Required action: Quote precisely the final stretch of the listing: start at the line containing "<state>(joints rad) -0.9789" and stop after the last line.

Supplied information:
------------------------

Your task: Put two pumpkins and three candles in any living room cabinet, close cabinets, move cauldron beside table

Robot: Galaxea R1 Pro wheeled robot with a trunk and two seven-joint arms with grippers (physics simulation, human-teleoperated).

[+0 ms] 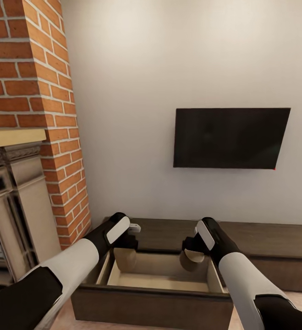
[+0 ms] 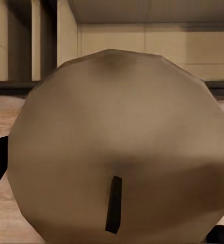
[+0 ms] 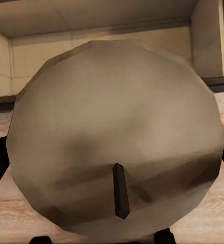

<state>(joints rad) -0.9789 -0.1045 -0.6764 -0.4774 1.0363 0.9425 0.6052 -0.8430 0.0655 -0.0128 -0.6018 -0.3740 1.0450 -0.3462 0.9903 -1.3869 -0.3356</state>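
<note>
Two candles are in hand, one per arm: a stubby beige-grey candle [image 2: 119,147] fills the left wrist view with its dark wick toward the camera, and a second candle [image 3: 117,142] does the same in the right wrist view. From the head view, the left gripper [image 1: 125,250] and right gripper [image 1: 192,254] each pinch their candle over the pulled-out drawer [image 1: 162,275] of the low dark cabinet [image 1: 270,238], which stands against the wall under the black TV [image 1: 231,137], beside the brick chimney [image 1: 31,68] and stone fireplace [image 1: 13,201]. Judged purpose: both candles hang above the pale wood interior, ready for lowering and release. Count: two candles, one open drawer. The drawer floor visible between the arms looks bare.
</note>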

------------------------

Written solution:
<state>(joints rad) -0.9789 -0.1045 -0.6764 -0.4774 1.0363 0.9425 0.6052 -0.8430 0.0655 -0.0128 -0.6018 -0.3740 1.0450 -0.3462 0.9903 -1.3869 -0.3356</state>
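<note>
Two candles are in hand, one per arm: a stubby beige-grey candle [image 2: 119,147] fills the left wrist view with its dark wick toward the camera, and a second candle [image 3: 117,142] does the same in the right wrist view. From the head view, the left gripper [image 1: 125,250] and right gripper [image 1: 192,254] each pinch their candle over the pulled-out drawer [image 1: 162,275] of the low dark cabinet [image 1: 270,238], which stands against the wall under the black TV [image 1: 231,137], beside the brick chimney [image 1: 31,68] and stone fireplace [image 1: 13,201]. Judged purpose: both candles hang above the pale wood interior, ready for lowering and release. Count: two candles, one open drawer. The drawer floor visible between the arms looks bare.
</note>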

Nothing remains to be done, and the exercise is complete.